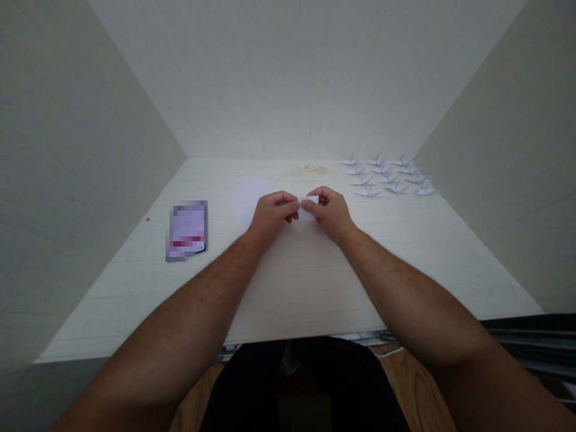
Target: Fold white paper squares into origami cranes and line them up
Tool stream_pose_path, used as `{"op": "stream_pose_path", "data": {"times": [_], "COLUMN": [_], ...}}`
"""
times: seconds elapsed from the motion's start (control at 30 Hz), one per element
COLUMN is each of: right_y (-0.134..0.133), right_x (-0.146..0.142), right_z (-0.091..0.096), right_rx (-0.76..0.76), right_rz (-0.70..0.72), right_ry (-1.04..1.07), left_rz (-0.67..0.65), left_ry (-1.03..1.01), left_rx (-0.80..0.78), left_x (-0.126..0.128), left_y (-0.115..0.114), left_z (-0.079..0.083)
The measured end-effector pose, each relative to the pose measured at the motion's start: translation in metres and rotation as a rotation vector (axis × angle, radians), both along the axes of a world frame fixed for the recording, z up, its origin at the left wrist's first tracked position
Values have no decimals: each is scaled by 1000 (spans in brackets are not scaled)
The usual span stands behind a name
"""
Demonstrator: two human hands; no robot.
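Between my two hands, over the middle of the table, is a small folded piece of white paper [308,210]. My left hand [276,211] pinches its left side, thumb on top and fingers curled behind. The right side is gripped by my right hand [329,210], its thumb pressed on the near face close to the left thumb. Much of the paper's left part is hidden by the fingers, so its exact fold cannot be made out. Behind my left hand lies a pale white patch of paper [246,197] on the table.
Several folded paper cranes [387,179] stand in rows at the back right. A blurred-out phone-like object [188,231] lies to the left, with a small orange speck [147,219] beyond it. Walls enclose the white table [310,288] at the back and both sides.
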State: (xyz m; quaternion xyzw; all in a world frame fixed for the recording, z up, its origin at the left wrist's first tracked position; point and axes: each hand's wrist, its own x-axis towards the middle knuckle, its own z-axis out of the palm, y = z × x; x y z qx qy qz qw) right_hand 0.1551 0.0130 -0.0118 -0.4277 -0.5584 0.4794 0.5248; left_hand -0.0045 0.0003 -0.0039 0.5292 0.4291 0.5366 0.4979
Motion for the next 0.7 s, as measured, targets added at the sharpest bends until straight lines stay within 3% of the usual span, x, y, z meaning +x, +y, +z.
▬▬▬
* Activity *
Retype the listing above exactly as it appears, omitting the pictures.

* Output for this task *
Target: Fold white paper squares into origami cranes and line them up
Tool stream_pose_path, used as `{"op": "stream_pose_path", "data": {"times": [_], "COLUMN": [_], ...}}`
"""
times: seconds elapsed from the motion's start (control at 30 Hz), one per element
COLUMN is each of: right_y (-0.134..0.133), right_x (-0.146..0.142), right_z (-0.091..0.096), right_rx (-0.76..0.76), right_rz (-0.70..0.72), right_ry (-1.04..1.07), left_rz (-0.67..0.65), left_ry (-1.03..1.01), left_rx (-0.80..0.78), left_x (-0.126..0.128), left_y (-0.115..0.114), left_z (-0.079..0.083)
The measured end-effector pose, each relative to the pose measured at the motion's start: translation in metres and rotation as a rotation vector (axis × angle, radians), both along the axes of a world frame fixed for the recording, z up, its origin at the left wrist's first tracked position
Values have no decimals: each is scaled by 1000 (spans in brackets are not scaled)
The usual span stands behind a name
"""
Demonstrator: two human hands; no robot.
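Between my two hands, over the middle of the table, is a small folded piece of white paper [308,210]. My left hand [276,211] pinches its left side, thumb on top and fingers curled behind. The right side is gripped by my right hand [329,210], its thumb pressed on the near face close to the left thumb. Much of the paper's left part is hidden by the fingers, so its exact fold cannot be made out. Behind my left hand lies a pale white patch of paper [246,197] on the table.
Several folded paper cranes [387,179] stand in rows at the back right. A blurred-out phone-like object [188,231] lies to the left, with a small orange speck [147,219] beyond it. Walls enclose the white table [310,288] at the back and both sides.
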State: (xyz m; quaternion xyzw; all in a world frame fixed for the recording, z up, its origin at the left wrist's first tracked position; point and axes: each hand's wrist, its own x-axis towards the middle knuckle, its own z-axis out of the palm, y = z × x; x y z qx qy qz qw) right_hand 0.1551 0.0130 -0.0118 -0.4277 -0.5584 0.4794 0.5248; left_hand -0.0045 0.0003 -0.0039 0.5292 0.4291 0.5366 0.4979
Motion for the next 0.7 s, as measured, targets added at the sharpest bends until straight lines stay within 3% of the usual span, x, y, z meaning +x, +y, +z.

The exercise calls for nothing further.